3 – The economics don’t always make sense. Your biggest line item, regardless of business type, will almost always be people. No matter what you do, it will rarely be enough. For every dollar you spend on a person, expect to spend anywhere between $.25 – 1 just in overhead (e.g., insurances, benefits, etc…).

4 – It’s about what you will do for them, not what they will do for themselves. Perhaps the biggest frustration you will encounter is this continuous “what are you doing for me?” mentality. Very few will do for themselves, but almost everyone will expect something given to them – I want you to invest in me, I want tuition reimbursement, I want training, I want this tool, I want… when you ask them what they have done for themselves, it’s often a blank stare.

5 – One individual will almost never produce what you expect. An individual will only produce so much before they realize they can’t maintain the pace, and will ask for, demand, a bigger team.

6 – More people will require more processes. Everyone thinks they are ok with having no processes, until someone needs to get reimbursed, or someone is looking for insight into how to onboard a new customer, or someone is trying to figure out the company systems.

7 – More people will require more structure. With more people comes the need for more structure, more tiers, more leadership. With the introduction of these layers comes more separation and more roadblocks.

8 – More people is not mutually exclusive with more, good, work. More often than not you’re going to make bad hires, and those bad hires are not going to yield a net-positive outcome. They will actually likely yield a net-negative outcome.

9 – Must account for progression. People don’t want to be paid the same for ever. They don’t want the same title for ever. This will creep up faster than you might think (< 1 year) if there is a lot of work to be done.

10 – Systems will never be good enough. More people, more opinions, more ideas, more feedback. That is the cycle, and you will never satisfy that cycle. It can be your HR system, your Admin system, whatever you have, people’s demands will grow as the business grows and those systems will become critical parts of your company requiring their own maintenance and support operations.

11 – We live in a socially awkward time.

It’s Ok to Wait on Hiring

These 11 things are the things I look at and think about when I consider hiring.
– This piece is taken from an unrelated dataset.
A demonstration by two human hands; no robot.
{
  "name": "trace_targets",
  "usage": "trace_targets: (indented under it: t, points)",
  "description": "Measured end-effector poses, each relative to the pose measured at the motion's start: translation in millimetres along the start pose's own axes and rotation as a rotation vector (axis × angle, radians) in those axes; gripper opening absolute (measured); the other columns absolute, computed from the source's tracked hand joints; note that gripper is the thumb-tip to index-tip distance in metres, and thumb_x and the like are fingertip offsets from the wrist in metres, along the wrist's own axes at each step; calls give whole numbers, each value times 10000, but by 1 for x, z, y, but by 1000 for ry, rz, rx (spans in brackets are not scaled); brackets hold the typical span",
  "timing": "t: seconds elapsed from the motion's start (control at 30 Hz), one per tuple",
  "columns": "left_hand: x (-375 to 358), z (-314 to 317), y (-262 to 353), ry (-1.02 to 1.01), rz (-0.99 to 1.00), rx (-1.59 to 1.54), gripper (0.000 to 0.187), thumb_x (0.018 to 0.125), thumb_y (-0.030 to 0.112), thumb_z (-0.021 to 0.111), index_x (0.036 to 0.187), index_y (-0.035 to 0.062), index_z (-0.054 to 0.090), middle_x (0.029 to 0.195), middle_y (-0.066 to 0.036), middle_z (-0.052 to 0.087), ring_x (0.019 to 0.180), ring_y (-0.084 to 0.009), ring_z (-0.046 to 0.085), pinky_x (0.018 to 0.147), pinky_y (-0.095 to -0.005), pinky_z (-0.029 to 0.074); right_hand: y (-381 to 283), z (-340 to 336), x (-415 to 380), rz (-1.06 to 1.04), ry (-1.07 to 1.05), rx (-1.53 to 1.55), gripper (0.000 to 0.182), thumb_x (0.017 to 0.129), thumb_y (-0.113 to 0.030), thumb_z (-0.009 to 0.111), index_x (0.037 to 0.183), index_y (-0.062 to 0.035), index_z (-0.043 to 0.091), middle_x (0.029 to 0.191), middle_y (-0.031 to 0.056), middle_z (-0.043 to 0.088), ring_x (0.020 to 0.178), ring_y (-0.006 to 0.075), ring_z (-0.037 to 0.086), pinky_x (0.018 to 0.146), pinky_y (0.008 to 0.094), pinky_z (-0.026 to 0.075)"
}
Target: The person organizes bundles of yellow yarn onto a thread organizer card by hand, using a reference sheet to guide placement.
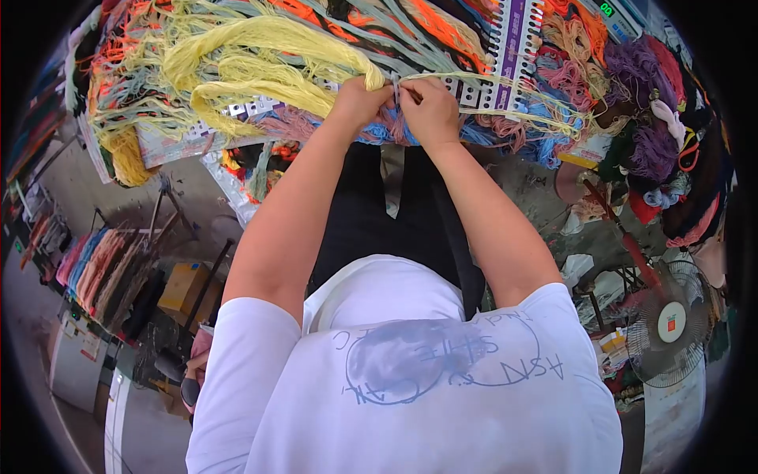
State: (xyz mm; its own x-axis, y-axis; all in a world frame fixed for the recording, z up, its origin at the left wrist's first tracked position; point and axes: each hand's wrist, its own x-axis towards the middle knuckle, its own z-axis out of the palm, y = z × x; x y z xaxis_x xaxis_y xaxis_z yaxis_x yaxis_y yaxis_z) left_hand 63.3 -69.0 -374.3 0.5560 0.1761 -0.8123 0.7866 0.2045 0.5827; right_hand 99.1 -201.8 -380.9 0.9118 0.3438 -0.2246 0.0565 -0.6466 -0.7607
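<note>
My left hand (359,103) is closed around the gathered end of a thick pale yellow yarn skein (276,46). The skein loops away to the left over the table. Close beside it, my right hand (430,110) pinches thin yellow strands (489,79), which trail off to the right. Between the two hands stands a small greyish piece that I cannot make out. Under and behind the hands lie white cards with punched holes and purple bands (512,55). Blue and pink yarn (387,126) hangs along the near table edge.
Orange, grey and black yarn (410,31) covers the table's far side. Purple yarn bundles (651,103) pile up at the right, near a device with a green display (606,9). A floor fan (671,322) stands lower right. Yarn hangs on a rack (103,268) at left.
</note>
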Motion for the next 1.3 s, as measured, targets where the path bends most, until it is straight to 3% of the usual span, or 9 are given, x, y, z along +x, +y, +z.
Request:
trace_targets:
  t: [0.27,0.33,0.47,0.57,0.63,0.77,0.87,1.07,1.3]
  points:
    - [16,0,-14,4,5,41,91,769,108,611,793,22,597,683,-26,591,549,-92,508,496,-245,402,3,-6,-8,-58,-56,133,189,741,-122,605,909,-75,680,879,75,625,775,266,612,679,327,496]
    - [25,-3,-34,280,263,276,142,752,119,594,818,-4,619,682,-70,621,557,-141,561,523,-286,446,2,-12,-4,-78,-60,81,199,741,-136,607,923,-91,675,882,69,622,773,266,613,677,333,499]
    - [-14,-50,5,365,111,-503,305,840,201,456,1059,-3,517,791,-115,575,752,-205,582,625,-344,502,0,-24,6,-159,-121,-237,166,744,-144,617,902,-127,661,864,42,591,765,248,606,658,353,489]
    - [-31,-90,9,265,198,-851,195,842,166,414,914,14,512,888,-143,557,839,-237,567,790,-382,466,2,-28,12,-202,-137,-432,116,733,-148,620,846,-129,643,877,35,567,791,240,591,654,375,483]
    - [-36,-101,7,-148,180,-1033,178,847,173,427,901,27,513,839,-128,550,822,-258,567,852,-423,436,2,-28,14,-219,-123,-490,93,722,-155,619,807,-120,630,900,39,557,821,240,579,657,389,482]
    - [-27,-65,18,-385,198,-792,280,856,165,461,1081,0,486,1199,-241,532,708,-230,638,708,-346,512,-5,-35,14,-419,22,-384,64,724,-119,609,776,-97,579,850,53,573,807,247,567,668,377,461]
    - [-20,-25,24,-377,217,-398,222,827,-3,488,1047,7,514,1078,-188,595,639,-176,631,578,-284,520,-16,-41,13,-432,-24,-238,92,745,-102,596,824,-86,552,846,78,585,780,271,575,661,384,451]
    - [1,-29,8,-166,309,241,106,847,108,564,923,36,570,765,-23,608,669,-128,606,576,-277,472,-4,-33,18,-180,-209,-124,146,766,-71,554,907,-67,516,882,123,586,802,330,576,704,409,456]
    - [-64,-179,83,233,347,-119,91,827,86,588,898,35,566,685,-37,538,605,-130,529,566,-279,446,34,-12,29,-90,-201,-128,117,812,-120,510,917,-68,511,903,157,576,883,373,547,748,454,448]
They are lessons I have learned, and things I don’t often hear discussed openly but are real things that every founder should be aware of.

I don’t hate hiring. The opposite actually.
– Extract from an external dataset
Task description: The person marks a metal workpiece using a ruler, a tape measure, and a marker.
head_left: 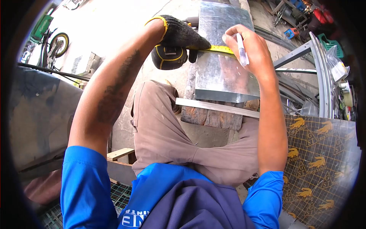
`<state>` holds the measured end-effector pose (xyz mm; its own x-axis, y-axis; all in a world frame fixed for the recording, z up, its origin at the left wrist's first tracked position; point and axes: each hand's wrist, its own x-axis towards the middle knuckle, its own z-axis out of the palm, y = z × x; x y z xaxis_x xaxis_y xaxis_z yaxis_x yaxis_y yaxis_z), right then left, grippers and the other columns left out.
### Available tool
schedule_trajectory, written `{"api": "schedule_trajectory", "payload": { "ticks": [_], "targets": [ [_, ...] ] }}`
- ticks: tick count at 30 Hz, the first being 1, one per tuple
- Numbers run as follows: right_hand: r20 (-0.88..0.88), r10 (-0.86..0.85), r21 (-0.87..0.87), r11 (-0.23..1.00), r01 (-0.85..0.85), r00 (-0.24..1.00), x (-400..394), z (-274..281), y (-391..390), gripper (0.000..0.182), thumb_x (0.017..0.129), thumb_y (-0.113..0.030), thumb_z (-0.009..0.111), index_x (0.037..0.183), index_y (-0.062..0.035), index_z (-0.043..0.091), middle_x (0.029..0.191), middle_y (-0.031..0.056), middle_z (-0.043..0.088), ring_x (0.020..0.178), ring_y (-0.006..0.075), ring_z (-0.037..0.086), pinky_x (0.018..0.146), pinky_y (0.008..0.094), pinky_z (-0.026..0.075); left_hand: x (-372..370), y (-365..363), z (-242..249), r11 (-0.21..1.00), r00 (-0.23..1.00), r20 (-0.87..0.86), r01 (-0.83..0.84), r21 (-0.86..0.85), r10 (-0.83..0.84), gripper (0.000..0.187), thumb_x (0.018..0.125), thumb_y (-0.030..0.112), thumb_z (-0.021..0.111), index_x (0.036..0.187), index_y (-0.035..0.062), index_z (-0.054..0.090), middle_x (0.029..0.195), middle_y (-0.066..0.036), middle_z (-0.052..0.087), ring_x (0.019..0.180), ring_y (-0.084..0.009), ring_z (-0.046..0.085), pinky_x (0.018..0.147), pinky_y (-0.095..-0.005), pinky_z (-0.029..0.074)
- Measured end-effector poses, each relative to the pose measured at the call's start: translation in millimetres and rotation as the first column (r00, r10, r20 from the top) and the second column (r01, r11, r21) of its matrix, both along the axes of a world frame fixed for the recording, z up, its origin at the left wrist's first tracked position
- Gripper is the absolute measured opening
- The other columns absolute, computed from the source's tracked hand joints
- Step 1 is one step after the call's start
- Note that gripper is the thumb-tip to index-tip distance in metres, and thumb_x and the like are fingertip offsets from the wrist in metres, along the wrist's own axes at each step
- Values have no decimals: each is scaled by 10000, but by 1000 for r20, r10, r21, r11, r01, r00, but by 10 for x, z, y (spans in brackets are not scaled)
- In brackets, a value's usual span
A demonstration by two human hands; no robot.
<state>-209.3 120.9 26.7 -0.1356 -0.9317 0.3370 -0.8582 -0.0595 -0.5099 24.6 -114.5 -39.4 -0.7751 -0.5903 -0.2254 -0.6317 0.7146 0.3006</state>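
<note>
My left hand (pixel 183 35), in a black glove with a yellow cuff, is closed on a tape measure (pixel 169 57) with a black case. Its yellow blade (pixel 222 49) runs out to the right across a shiny metal sheet (pixel 225 72). Bare, my right hand (pixel 249 45) is closed around a white marker (pixel 241 49) at the blade's right end, over the sheet. A flat metal strip (pixel 217 107) lies across a worn wooden block (pixel 209 117) below the sheet's near edge.
Metal frames (pixel 320 72) and long bars stand at the right. A board with crocodile prints (pixel 316 164) is at the lower right. A motorbike (pixel 59 46) is at the upper left, above a dark panel (pixel 45 99). A wooden piece (pixel 120 154) lies left of my legs.
</note>
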Motion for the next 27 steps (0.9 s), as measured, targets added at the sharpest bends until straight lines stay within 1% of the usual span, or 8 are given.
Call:
{"api": "schedule_trajectory", "payload": {
  "ticks": [1, 3, 4, 8, 12, 16, 18, 27],
  "targets": [
    [0, 3, 1, 1000, -3, 1000, 38, 15, -31, 232, 937, -208, 729, 1080, -25, 710, 969, 180, 759, 966, 342, 739, 832, 431, 560, -7, 11, 1, 1000, 1000, 0, 3, 0, -3, 291, 893, 208, 796, 1117, 26, 766, 1090, -127, 770, 892, -170, 639, 911, -325, 546],
    [146, 71, -321, 947, -20, 987, 135, 53, -111, 313, 967, -340, 719, 989, -28, 707, 827, 130, 757, 830, 296, 757, 766, 389, 575, -13, 22, 5, 1000, 1000, -1, 3, -1, -3, 292, 892, 209, 796, 1117, 26, 766, 1090, -128, 770, 891, -172, 639, 911, -325, 546],
    [339, 25, -85, 996, 4, 941, 236, 179, -99, 391, 1010, -430, 669, 1006, -44, 727, 886, 66, 708, 794, 165, 665, 737, 318, 522, -13, 23, 9, 1000, 1000, -2, 3, -1, -3, 292, 891, 209, 797, 1117, 26, 766, 1090, -129, 769, 891, -173, 639, 911, -325, 546],
    [508, 66, -93, 995, -22, 859, 187, -179, -329, 462, 975, -465, 707, 799, -45, 637, 782, 66, 694, 733, 82, 642, 685, 244, 511, -17, 25, 19, 1000, 1000, 3, 7, -4, -7, 295, 889, 211, 798, 1117, 27, 767, 1091, -131, 769, 890, -177, 639, 911, -327, 546],
    [387, -35, -158, 982, 104, 922, 201, -251, -315, 431, 943, -402, 729, 745, -40, 609, 648, 33, 666, 591, 90, 628, 569, 275, 501, -7, 17, 15, 1000, 1000, 6, 7, -11, -7, 298, 887, 213, 800, 1116, 27, 767, 1091, -134, 769, 889, -181, 640, 910, -328, 547],
    [387, -99, -167, 970, 175, 917, 166, -297, -375, 368, 901, -303, 719, 698, -29, 581, 624, 36, 630, 584, 98, 591, 582, 290, 487, -5, 8, 5, 1000, 1000, 4, 8, -8, -8, 300, 884, 214, 801, 1116, 27, 768, 1092, -137, 768, 888, -184, 640, 910, -329, 547],
    [302, -109, -140, 978, 157, 947, 137, -275, -382, 262, 815, -308, 713, 714, -84, 623, 642, 106, 696, 627, 259, 714, 656, 374, 567, -5, 0, 13, 1000, 1000, 2, 8, -9, -8, 301, 883, 215, 802, 1116, 27, 768, 1092, -138, 768, 888, -186, 640, 910, -330, 547],
    [265, -111, -145, 977, 154, 958, 197, -283, -383, 289, 812, -302, 717, 677, -82, 587, 625, 94, 676, 612, 273, 703, 658, 386, 568, 26, -6, -3, 1000, 1000, 0, 12, -16, -12, 307, 878, 219, 805, 1115, 27, 769, 1093, -144, 767, 885, -195, 640, 909, -332, 547]
  ]
}}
I think it can be especially critical for companies. Where I differ, however, is in the timing. Things today are so dramatically different than they were a decade ago. Platforms like Upwork are changing the game when it comes to finding talent to solve specific problems, while reducing the overhead, and associated risk, of having “employees”.

I believe when you think you need to hire, you usually don’t need to, and when you think you need 5 people you probably need 1. This is especially true for bootstrapped companies. For every positive thing that comes from hiring, and there are many, there are also a number of negative things that you should be aware of.

Waiting to hire until you feel the burn gives you one really great advantage – you quickly learn what matters, and what doesn’t…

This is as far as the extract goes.